Extraoral examination shows facial asymmetry with more muscle development on left side of face. Well developed (Class 1) Masseter. Brachycephalic head and Euryprosopic face. No abnormality in the TMJ. Intraoral hard tissue examination shows Mild calculus and stains. Generalised attrition. Bony exostoses and cervical abfractions. Alveolar bone buttressing Teeth missing :36,37,47 Fractured amalgam restoration on 35 Supra-eruption of 17,18,27,28. Tenderness on percussion :14, Secondary caries :14 Edge to edge bite. Soft tissue examination shows Generalized periodontal pockets with average probing depth of 4mm. Mild gingival enlargement in relation to upper & lower anteriors (drug induced). Evaluation of edentulous ridge : Siebert’s classification Class II. Generalised gingival recession.



Diagnosis:

Excessive wear without loss of vertical dimension of occlusion but with space available (Turner and Missirlain Category 2) The case was taken for the following objectives of treatment to:

  • Attain functional harmony
  • Reestablish form, function, and esthetics
  • Establish a canine‑guided occlusal scheme.

Treatment procedure

A heat cure clear acrylic occlusal splint of 3 mm was given to the patient for 6 weeks. The adaptation of the patient to the increased VDO was evaluated during 2-month trial period. Muscle tenderness and temporomandibular discomfort were not found.



Pre-prosthetic phase

Extraction of 14,17,18,28,38 and Root canal treatment of of 13,12,24,25 26,36,35,34,33,32,42,43 was performed. Functional crown lengthening of 15,16,45,46. Aesthetic crown lengthening along with gingivoplasty in relation to 13,12,11,21,22,23. Gingivoplasty in relation to 33,32,31,41,42,43. Implant was placed in relation to 36 and 37 Size 4.2×10 & 3.75×10 (Adin System).

Prosthetic Phase

The diagnostic impressions were made using irreversible hydrocolloid. The patient’s casts were mounted on a semiadjustable articulator (Hanau H2) using a facebow record at increased VD. Mandibular occlusal plane was analysed using the Broadrick’s occlusal plane analyzer. Divider of Broadrick occlusal plane analyzer was opened at 4 inches and a mark was obtained on the flag by keeping one end at the distal end of the canine and the second end of the divider at the distobuccal cusp of the last molar and another mark crossing the first one was obtained. Now, another end of the divider was kept on this intersection of the marks, and occlusal plane was marked on mandibular canine.3 Occlusal equilibration was done in the patient’s mouth by removing the occlusal interferences, so that centric relation coincided with the maximum intercuspal position.
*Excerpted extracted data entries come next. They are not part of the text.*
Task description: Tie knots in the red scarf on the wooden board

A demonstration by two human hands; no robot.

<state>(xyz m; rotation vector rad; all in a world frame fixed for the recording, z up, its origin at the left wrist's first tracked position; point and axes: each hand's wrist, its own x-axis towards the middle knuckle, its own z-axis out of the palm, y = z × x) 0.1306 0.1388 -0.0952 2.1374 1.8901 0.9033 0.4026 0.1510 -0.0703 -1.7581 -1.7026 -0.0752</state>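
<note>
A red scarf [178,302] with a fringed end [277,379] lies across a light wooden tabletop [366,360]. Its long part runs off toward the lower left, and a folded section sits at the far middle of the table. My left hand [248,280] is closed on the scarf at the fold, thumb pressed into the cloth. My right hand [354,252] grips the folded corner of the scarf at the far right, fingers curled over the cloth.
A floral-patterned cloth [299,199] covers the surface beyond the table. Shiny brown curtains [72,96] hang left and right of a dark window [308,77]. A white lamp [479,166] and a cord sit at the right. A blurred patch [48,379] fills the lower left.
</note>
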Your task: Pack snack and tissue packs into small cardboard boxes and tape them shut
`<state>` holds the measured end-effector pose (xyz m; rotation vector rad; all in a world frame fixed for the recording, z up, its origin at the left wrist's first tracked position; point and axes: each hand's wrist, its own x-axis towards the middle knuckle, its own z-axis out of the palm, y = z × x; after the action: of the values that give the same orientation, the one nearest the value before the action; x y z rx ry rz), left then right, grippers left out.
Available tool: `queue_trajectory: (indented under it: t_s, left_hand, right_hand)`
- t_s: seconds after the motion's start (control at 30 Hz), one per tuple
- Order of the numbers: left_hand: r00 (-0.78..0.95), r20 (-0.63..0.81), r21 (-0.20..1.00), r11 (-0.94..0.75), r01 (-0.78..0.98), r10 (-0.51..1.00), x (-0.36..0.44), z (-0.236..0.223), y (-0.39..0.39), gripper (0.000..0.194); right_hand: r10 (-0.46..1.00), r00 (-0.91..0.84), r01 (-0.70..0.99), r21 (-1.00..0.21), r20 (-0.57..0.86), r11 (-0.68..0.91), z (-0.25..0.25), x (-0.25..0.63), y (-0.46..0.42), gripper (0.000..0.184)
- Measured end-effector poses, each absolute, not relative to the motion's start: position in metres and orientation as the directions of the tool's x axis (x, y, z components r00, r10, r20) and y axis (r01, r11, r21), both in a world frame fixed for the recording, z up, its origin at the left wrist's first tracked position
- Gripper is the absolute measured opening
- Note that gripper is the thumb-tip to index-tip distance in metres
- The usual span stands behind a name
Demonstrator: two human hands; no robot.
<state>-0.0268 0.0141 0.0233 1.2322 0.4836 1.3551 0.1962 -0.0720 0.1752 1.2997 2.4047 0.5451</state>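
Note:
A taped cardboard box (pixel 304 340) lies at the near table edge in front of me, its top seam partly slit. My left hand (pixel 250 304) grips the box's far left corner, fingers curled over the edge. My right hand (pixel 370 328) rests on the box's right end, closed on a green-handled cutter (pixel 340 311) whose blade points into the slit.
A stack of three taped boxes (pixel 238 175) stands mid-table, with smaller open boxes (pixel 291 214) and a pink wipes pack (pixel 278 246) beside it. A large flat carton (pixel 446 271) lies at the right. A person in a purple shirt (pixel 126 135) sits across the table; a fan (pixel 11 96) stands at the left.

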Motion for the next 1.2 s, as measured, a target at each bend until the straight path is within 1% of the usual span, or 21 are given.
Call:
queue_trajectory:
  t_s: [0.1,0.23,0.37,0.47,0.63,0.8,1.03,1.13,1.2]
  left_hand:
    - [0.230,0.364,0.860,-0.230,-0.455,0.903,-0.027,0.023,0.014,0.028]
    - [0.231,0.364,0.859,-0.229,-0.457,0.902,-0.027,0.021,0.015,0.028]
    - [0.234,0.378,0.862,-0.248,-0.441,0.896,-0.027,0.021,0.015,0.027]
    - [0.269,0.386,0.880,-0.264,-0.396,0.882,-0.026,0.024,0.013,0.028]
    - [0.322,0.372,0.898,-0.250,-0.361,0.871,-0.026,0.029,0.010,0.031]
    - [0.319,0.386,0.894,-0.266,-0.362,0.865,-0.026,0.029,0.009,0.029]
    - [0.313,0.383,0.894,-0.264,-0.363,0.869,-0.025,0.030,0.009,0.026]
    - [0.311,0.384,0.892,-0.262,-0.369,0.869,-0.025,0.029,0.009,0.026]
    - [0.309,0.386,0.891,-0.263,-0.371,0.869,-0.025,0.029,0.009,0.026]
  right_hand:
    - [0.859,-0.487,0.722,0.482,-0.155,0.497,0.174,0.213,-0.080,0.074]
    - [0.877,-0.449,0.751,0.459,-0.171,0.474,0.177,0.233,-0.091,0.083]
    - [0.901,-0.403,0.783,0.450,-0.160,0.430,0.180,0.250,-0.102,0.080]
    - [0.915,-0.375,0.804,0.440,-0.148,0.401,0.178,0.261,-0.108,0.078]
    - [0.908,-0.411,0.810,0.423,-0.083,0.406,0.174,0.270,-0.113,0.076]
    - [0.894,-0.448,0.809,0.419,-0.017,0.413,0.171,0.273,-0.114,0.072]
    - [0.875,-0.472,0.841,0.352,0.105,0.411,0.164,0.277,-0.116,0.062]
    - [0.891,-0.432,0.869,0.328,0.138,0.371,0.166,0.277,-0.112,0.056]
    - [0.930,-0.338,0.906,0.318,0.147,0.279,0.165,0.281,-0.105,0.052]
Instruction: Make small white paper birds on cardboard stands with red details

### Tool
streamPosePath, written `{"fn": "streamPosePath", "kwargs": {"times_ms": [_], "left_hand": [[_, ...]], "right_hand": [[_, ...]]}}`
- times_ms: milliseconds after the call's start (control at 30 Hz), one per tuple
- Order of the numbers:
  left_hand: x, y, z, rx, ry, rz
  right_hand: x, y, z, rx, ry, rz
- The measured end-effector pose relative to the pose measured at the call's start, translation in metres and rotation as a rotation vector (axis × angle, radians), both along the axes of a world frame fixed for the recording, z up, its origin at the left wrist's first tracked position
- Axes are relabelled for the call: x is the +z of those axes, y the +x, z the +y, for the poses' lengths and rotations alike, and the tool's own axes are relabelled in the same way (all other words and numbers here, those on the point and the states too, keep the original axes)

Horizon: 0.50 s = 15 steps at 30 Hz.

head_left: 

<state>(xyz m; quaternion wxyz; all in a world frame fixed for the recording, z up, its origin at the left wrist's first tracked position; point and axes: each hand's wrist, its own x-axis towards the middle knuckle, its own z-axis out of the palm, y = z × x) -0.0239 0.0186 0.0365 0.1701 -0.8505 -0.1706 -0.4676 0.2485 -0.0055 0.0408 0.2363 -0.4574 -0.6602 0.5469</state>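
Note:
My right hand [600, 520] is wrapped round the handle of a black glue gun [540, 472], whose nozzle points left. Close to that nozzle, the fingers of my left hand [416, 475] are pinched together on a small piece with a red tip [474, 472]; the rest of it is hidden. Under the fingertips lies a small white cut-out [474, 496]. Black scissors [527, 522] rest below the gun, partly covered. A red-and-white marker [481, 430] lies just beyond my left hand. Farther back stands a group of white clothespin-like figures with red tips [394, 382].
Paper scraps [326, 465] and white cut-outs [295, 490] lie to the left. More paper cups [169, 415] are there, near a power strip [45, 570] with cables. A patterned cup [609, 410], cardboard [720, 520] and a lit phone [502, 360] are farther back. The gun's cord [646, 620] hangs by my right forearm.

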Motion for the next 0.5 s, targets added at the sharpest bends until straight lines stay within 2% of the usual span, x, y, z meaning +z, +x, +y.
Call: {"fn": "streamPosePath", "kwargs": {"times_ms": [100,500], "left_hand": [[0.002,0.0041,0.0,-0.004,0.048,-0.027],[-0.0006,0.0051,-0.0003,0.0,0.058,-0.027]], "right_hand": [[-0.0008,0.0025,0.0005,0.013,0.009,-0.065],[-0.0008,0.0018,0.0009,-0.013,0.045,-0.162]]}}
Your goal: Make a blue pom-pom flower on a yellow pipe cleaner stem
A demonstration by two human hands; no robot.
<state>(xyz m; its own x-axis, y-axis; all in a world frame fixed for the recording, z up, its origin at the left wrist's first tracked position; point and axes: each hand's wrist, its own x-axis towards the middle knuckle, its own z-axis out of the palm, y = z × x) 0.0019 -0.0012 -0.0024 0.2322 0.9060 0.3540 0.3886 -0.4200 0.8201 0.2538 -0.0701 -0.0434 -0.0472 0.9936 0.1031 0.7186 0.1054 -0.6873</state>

The semiadjustable Hanau articulator was programmed to Condition 1 of Hobo’s twin-stage procedure wherein after removal of the maxillary anterior segment, posterior segment diagnostic wax-up was done in bilaterally balanced occlusion. The settings were changed to Condition 2 where the maxillary anterior segment was replaced and the anterior wax-up was completed and checked for proper anterior guidance to achieve disocclusion in eccentric movements due to canine-guided occlusion. Provisional crowns were fabricated with autopolymerizing resin using a vacuum‑formed matrix produced from the diagnostic wax-up.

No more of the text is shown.